IVG : no limit ?
Ce délai est fragilisé par deux mesures :
Dans la nuit du vendredi 31 juillet au samedi 1er août, les députés autorisèrent l’interruption médicale de grossesse (IMG) pour cause de « détresse psychosociale ». Permise pendant neuf mois, l’IMG contourne le délai que la loi assigne à l’IVG. Pour certains, grossesse, détresse et tristesse forment une trilogie. Comment une équipe médicale va-t-elle pouvoir éconduire une femme qui la supplie d’avorter même tardivement ? Dans une tribune au FigaroVox, le professeur d’obstétrique Israël Nisand affirme qu’« il n’y a pas de définition précise de la détresse psycho-sociale (…) comme il n’y a pas de liste de malformations qui permettent d’accéder à une IMG pour cause fœtale ». La loi se décharge sur l’appréciation des médecins et l’épithète-valise « psychosocial » n’aide en rien à leur discernement. Au demeurant, mettre en avant la détresse affaiblit le mythe féministe qui revendique un choix par-dessus tout.

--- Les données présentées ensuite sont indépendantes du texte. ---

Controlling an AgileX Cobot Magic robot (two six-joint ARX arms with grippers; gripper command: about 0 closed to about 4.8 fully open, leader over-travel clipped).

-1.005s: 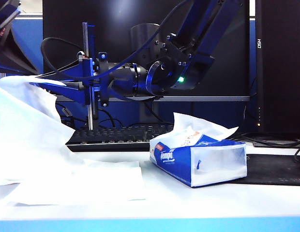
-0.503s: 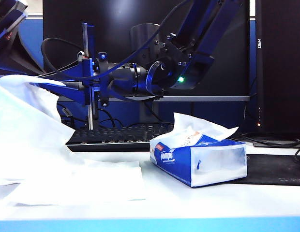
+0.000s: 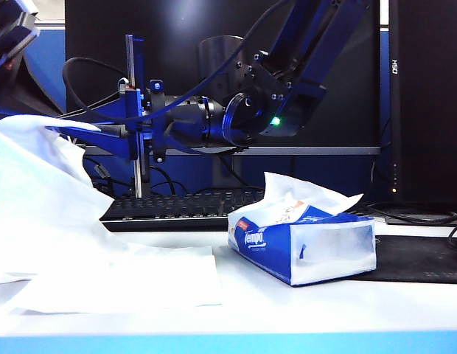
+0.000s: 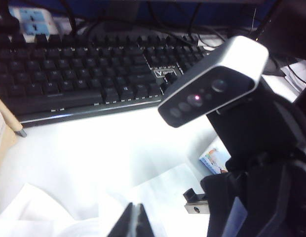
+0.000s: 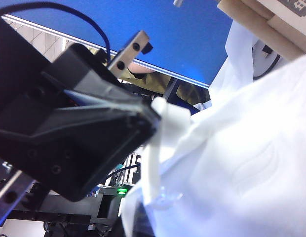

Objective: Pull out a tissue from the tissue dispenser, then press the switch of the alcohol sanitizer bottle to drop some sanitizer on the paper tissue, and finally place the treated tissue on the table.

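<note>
Right gripper still clamped on tissue, left gripper closed.

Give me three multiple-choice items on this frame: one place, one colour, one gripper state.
1. The tissue dispenser lies: A on the table; B on the floor; C in a gripper.
2. Its wrapper: A red; B blue and white; C green.
3. The right gripper, raised at the left: A open; B shut on nothing; C shut on the tissue.
A: it rests on the table. B: visible print. C: jaws pinch white paper; the left gripper, shut, hovers over the flat sheet.
</note>
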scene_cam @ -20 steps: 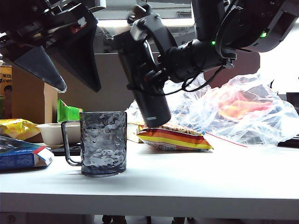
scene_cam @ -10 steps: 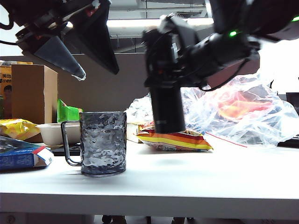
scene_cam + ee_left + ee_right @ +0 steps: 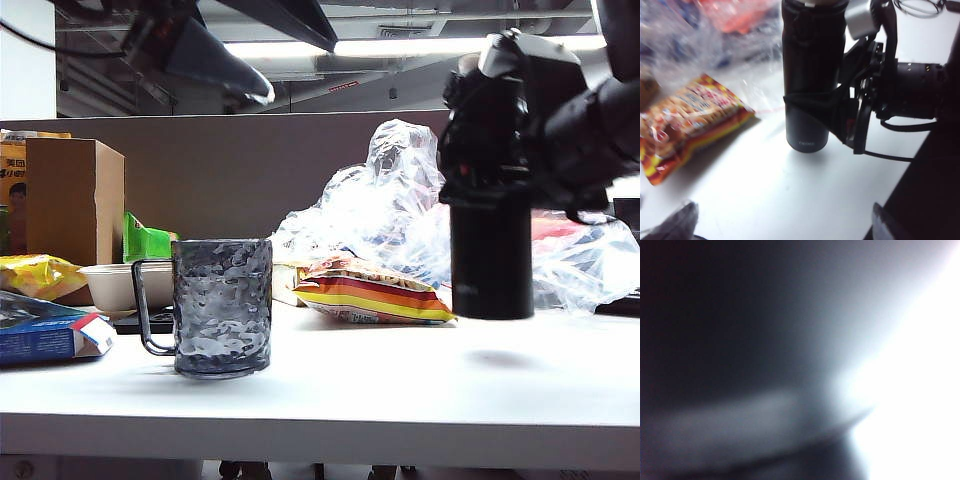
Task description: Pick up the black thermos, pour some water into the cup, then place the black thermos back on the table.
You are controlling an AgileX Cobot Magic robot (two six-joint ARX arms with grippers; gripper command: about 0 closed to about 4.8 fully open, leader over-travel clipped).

L’autre initiative émane de la délégation aux droits des femmes, présidée par Marie-Pierre Rixain (LREM). Dans un rapport adopté mi-septembre, celle-ci recommande de porter le délai légal d’une IVG chirurgicale à 14 semaines, afin d'éviter que 3 à 5000 femmes soient obligées d'aller au Pays-Bas ou en Espagne, une fois les 12 semaines écoulées. Cette disposition fut rejetée à plusieurs reprises : en mai, le Sénat avait refusé un allongement temporaire en raison du coronavirus. Ces militantes pro-IVG souhaitent aussi que soit supprimée la clause de conscience, que chaque unité de gynécologie-obstétrique en hôpital public puisse pratiquer des IVG (même si les chefs de service n'y sont pas favorables) et que les sages-femmes aient droit de réaliser des IVG chirurgicales. Depuis quatre ans, elles peuvent pratiquer des avortements par voie médicamenteuse, une méthode utilisée dans deux tiers des cas.

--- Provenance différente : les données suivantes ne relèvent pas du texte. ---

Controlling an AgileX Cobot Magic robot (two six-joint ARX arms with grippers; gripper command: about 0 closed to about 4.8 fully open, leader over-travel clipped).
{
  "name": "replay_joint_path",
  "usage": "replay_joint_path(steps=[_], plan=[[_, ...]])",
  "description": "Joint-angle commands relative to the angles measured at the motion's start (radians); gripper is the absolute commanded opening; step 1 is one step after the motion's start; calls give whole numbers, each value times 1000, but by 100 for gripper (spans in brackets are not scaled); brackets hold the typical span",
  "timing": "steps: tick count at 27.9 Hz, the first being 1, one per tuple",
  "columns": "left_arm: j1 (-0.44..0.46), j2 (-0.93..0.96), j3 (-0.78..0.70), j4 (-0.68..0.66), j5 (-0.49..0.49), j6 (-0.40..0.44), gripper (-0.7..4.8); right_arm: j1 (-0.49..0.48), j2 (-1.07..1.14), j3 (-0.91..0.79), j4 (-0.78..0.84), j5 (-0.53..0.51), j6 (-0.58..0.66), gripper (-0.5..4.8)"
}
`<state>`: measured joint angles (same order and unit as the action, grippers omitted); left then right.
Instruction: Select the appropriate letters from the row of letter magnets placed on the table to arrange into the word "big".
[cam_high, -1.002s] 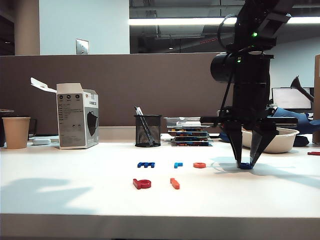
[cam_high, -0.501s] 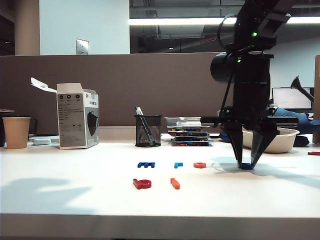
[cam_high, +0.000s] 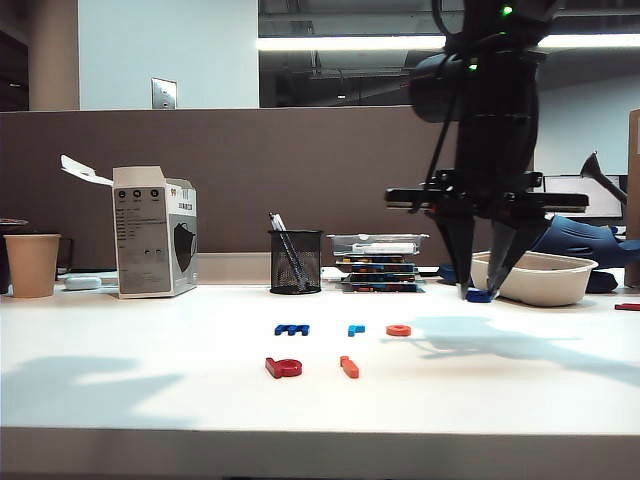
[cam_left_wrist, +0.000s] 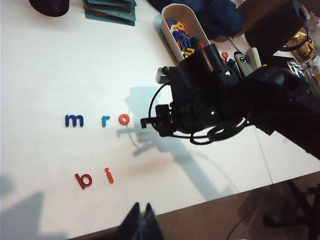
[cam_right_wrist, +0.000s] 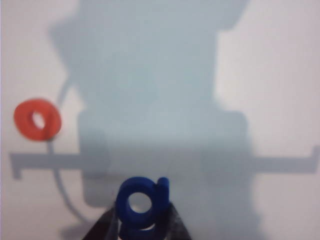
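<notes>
Hanging above the table (cam_high: 120, 340) in the exterior view, the right gripper (cam_high: 480, 292) is pinching the dark blue "g" (cam_high: 479, 296) by its edges only, well clear of the surface and off to the right of the other letters; a grip that thin is likely to be letting the magnet twist or drop if the arm is swinging quickly toward the front row, where the red "b" (cam_high: 284, 367) and the orange "i" (cam_high: 349, 367) are lying side by side. Looking from the left wrist view, the left gripper (cam_left_wrist: 141, 222) is showing fingertips pressed together low near the table's front edge, holding nothing, while "b" and "i" are waiting with bare space beside the "i"; setting down too close is risking a nudge to the "i". Seen from the right wrist view, the "g" is sitting between the fingertips with the orange ring (cam_right_wrist: 37, 120) below, and a rotated release would be spoiling the word.
</notes>
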<state>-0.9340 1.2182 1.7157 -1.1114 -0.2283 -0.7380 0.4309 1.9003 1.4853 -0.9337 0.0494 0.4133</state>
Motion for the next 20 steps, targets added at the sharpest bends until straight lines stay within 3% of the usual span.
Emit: replay_joint_path(steps=[1, 12, 20], plan=[[0, -2, 2, 6, -3, -3, -5, 64, -6, -11, -16, -3, 25, 103], [0, -2, 2, 6, -3, -3, -5, 198, -5, -13, 1, -3, 83, 103], [0, -2, 2, 6, -3, -3, -5, 218, 6, -40, 11, -4, 93, 103]])
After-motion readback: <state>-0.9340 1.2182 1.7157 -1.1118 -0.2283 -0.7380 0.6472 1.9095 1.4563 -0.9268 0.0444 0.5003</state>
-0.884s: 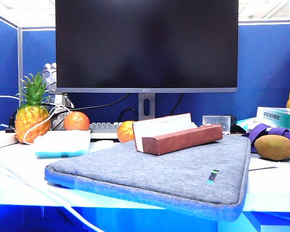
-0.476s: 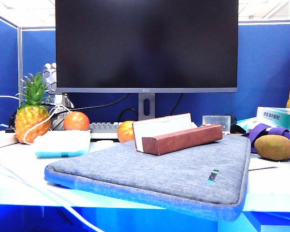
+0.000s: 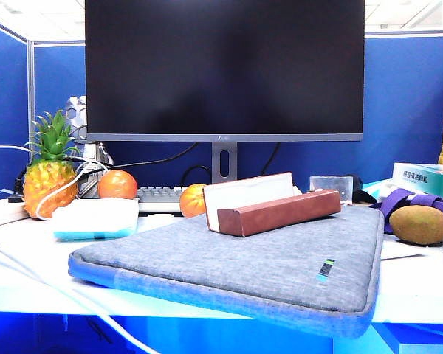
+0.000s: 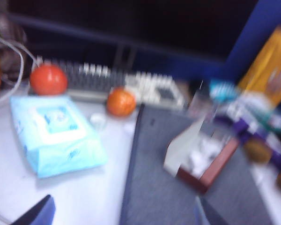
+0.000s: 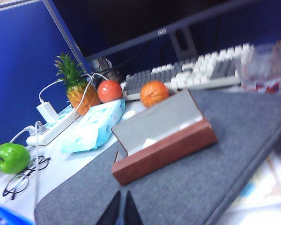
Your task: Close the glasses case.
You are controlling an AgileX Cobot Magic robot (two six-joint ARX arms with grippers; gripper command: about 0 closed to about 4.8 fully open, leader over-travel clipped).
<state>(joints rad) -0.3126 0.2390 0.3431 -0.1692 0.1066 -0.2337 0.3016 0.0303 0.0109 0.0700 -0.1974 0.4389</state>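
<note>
The glasses case is a long reddish-brown prism lying on the grey laptop sleeve, with its pale-lined flap standing up behind it, open. Neither gripper shows in the exterior view. In the blurred left wrist view my left gripper hangs open over the sleeve's edge, well short of the case, fingertips far apart. In the right wrist view my right gripper is shut and holds nothing. It is above the sleeve, a short way from the near end of the case.
A monitor and keyboard stand behind the sleeve. A pineapple, two oranges and a wipes pack lie at the left, kiwis and boxes at the right. A green apple and spectacles lie beside the sleeve.
The case and sleeve have not moved. A small dark shape now shows at the right edge of the exterior view, over the yellow box.
</note>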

Le discours des pro-IVG consiste à se victimiser. Pour étendre l’avortement, il suffit de dire qu’on y a de moins en moins accès. Ainsi la cause peut-elle refaire le plein du sentiment d’injustice, moteur de l’action humaine. Ce discours est-il fondé ? En partie seulement : les médecins, jeunes en particulier, acceptent de moins en moins de pratiquer l’avortement, comme l’illustra l’an dernier l’affaire de l’hôpital de Bailleul (Sarthe). Pour les y inciter, les pro-IVG veulent faire sauter la clause de conscience spécifique à cet acte extrême. Sans ôter la liberté de choix aux praticiens, cela permettrait de ne pas « stigmatiser » l'avortement. Déculpabiliser mais aussi punir : depuis 2014, le délit d'entrave à l'IVG réprime « les actions militantes ou de désinformation volontaire ». Malgré son influence sur la toile, le militantisme « pro-vie » n'arrive pas à faire de l'avortement un sujet politique. On mesure l'écart avec les États-Unis, où une catholique anti-IVG, Amy Cony Barrett, mère de 7 enfants, pourrait être nommée demain candidate à la Cour suprême.